美由はあくびをまたした。目には涙が溜まっている。
「あら、桜間さん。ごきげんよう。それに成美矢さんでしたっけ?ごきげんよう。仲がよろしくてね。」
「お、おはようございます。須王寺おねぇえ様。」
突然、声をかけられたので朋は慌てて、返事を返す。
「おはようございます。須王寺さん。」
「それより、桜間さん。学園の華である、『おねぇえ様』と呼ばれる方が人前であくびをしてはいけませんわよ。」
美由は、『別に頼んだ覚えは無いし、出来る限り呼んで欲しくはないのだが』と、思った。
三人は一緒に靴棚までの道を歩き始める。
「すいません。でも、今は名前が一人歩きしてる様ですが、私は本当は、何の取り得もないガサツな女なので、そのうち、みんな、私が駄目な女だってだって分かるでしょうから、メッキがはがれて、呼ばれなくなると思います。それに、正直な処、『おねぇえ様』と呼んで欲しくないんです。いちいち、そう呼ぶ後輩に『辞めて欲しい』と言うのも何なので、あえて言ってませんが、正直、重荷で・・・・。」
須王寺は少し顔色を曇らせる。
「あら、そうですか。」
須王寺は後ろを振り向く。
「みなさん。お聞きになりまして?桜間さんは、おねぇえ様と呼ばれる事が重荷に感じてらっしゃる様ですよ。」
彼女の取り巻きが、いつの間にか三人を取り囲み話しを聞いている。
「はい、須王寺さん。正直、意外でございました。あれだけ目立ってらっしゃるのですから、新たな派閥を立ち上げるものとばかり・・・。」
美由は、自分の行動の何処を取れば、そんな結論に辿り着けるのか、正直、疑問に思った。
「あなたなら、良いライバルになると思っていたいたのに。」
そう須王寺は言う。
「いえいえ、そんな、私がライバルだなんて、トンでも無いです。

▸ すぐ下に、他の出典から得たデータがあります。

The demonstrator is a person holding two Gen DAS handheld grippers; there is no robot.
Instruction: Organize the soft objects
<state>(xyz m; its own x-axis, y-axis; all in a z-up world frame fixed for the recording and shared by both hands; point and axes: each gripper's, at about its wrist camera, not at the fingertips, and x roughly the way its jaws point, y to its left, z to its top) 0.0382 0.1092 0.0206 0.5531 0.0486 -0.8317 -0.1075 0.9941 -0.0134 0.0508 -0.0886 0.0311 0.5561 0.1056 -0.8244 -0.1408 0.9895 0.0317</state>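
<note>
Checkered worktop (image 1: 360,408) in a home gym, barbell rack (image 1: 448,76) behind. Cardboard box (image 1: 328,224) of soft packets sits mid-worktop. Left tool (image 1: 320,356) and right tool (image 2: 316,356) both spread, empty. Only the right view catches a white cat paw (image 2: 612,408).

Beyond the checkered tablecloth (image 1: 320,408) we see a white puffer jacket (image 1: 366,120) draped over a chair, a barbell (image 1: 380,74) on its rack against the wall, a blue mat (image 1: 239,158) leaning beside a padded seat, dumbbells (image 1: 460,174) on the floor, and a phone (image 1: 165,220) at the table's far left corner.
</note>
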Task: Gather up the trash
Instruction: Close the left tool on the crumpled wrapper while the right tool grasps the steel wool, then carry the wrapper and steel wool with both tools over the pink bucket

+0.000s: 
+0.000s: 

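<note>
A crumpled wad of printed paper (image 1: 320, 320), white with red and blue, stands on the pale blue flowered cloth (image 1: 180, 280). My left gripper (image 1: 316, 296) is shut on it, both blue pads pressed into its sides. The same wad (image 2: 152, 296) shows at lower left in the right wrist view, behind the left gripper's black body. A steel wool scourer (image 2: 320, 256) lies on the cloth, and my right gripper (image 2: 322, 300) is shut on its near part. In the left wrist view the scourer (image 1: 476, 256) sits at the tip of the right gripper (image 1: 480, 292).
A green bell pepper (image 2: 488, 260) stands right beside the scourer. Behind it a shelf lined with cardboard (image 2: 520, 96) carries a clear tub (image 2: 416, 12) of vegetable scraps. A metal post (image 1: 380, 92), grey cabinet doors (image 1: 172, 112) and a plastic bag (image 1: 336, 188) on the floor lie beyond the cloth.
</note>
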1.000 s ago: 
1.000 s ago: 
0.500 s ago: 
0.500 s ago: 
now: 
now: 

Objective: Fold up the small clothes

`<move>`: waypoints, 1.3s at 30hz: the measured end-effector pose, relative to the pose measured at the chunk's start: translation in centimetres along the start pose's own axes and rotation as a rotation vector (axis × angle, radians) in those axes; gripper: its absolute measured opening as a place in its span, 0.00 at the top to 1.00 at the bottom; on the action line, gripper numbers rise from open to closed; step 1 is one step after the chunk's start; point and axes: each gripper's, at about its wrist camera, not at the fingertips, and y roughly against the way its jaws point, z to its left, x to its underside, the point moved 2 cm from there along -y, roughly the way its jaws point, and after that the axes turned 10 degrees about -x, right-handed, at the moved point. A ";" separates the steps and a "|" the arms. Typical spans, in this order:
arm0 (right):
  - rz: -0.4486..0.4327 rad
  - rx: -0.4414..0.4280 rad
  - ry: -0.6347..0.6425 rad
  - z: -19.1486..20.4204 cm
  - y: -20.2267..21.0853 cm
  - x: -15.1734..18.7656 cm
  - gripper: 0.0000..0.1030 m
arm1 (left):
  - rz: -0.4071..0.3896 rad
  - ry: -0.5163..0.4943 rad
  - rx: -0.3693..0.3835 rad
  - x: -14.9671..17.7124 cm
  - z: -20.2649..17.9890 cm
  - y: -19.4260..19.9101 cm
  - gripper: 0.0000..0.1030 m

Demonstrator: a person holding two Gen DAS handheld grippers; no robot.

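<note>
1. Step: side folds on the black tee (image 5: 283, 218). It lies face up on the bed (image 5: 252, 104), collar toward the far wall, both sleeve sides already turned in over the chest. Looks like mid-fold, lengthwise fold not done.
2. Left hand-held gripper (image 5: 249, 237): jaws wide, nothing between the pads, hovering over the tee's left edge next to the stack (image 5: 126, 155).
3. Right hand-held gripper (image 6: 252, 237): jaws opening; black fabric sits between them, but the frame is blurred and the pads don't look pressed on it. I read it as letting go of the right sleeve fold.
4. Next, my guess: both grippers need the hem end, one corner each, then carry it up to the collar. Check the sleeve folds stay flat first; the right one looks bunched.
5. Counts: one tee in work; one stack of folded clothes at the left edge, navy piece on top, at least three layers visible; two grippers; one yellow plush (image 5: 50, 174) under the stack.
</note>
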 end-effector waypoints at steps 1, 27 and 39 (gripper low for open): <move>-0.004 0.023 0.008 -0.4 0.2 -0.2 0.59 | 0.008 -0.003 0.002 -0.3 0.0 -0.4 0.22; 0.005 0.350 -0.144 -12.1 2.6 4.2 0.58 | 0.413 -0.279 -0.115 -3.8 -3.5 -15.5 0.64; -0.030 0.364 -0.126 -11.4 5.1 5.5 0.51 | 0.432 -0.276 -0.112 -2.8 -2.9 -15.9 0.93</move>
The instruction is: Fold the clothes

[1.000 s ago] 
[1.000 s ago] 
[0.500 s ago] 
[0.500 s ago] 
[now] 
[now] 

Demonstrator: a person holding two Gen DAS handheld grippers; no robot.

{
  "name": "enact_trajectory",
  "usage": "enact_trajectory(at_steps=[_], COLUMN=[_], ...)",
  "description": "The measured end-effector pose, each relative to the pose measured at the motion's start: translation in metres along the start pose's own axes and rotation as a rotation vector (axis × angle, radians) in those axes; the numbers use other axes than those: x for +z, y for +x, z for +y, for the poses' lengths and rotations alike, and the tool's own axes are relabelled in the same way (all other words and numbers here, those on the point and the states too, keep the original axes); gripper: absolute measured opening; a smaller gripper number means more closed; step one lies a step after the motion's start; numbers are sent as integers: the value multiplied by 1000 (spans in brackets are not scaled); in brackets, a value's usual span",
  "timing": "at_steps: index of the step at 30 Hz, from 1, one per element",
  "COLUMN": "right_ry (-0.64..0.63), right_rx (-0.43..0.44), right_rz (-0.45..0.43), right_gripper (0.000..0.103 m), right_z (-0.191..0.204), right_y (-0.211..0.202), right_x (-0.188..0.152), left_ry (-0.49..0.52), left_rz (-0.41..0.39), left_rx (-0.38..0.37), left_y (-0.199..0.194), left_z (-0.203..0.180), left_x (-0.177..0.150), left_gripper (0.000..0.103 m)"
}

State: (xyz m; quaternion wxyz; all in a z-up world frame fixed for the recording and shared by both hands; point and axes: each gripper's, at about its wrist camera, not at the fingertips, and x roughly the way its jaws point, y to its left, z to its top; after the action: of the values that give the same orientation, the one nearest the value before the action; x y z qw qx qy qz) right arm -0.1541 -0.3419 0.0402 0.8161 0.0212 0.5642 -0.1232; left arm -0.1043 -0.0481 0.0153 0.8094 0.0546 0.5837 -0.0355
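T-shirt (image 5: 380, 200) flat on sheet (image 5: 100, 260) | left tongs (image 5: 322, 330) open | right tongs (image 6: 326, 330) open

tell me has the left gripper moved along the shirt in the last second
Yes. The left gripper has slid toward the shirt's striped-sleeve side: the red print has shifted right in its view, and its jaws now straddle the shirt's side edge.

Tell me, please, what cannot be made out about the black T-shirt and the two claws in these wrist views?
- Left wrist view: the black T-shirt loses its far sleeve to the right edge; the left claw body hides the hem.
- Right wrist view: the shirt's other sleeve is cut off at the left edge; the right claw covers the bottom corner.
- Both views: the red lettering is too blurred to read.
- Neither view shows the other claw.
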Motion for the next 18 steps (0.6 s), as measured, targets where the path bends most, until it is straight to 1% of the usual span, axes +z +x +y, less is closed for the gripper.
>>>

私は自分の事だけで手いっぱいで・・・。派閥なんてトンでも無いですし、それに、私、目立つのが苦手なんです。」
「あら、そうでしたの?でも、昨日も持久走大会の時も、倒れた人を助けたじゃありませんか、十分目立ってましてよ。」
「あの時は、須王寺さんも、一緒に助けたので、分かると思いますが、突然、倒れた人を見捨てるわけにはいかなかっただけで・・・。」
「確かにそうですわね。」
「たまたま、倒れた人を助けただけで、派閥を作る意志があると思われるのは、正直迷惑としか・・・。」
「でも、お気をつけになった方がよろしくてよ。そういう噂が流れてますし。」
「私は派閥なんてつくりません。学校の勉強だけで正直手一杯ですし。」
「そう思っているのはあなただけかもしれませんよ?私は共に居たから、分かりますが、噂だけ聞いた人の中には、あなたの名が挙がっている事に不愉快な思いをされている方もいらっしゃるので。」
「教えて貰って、ありがとうございます。」
美由は不条理だと思った。偶然、その場で困っている人を助けただけで、妙な勘違いと恨みを買ってしまっているらしいという事に。
朋はオロオロしていた。靴棚の前まできたので、朋は「では、失礼します。」と、言って、走って離れた。
美由は朋に、こんな嫌な話しを聞かせて悪い事をしたなと思った。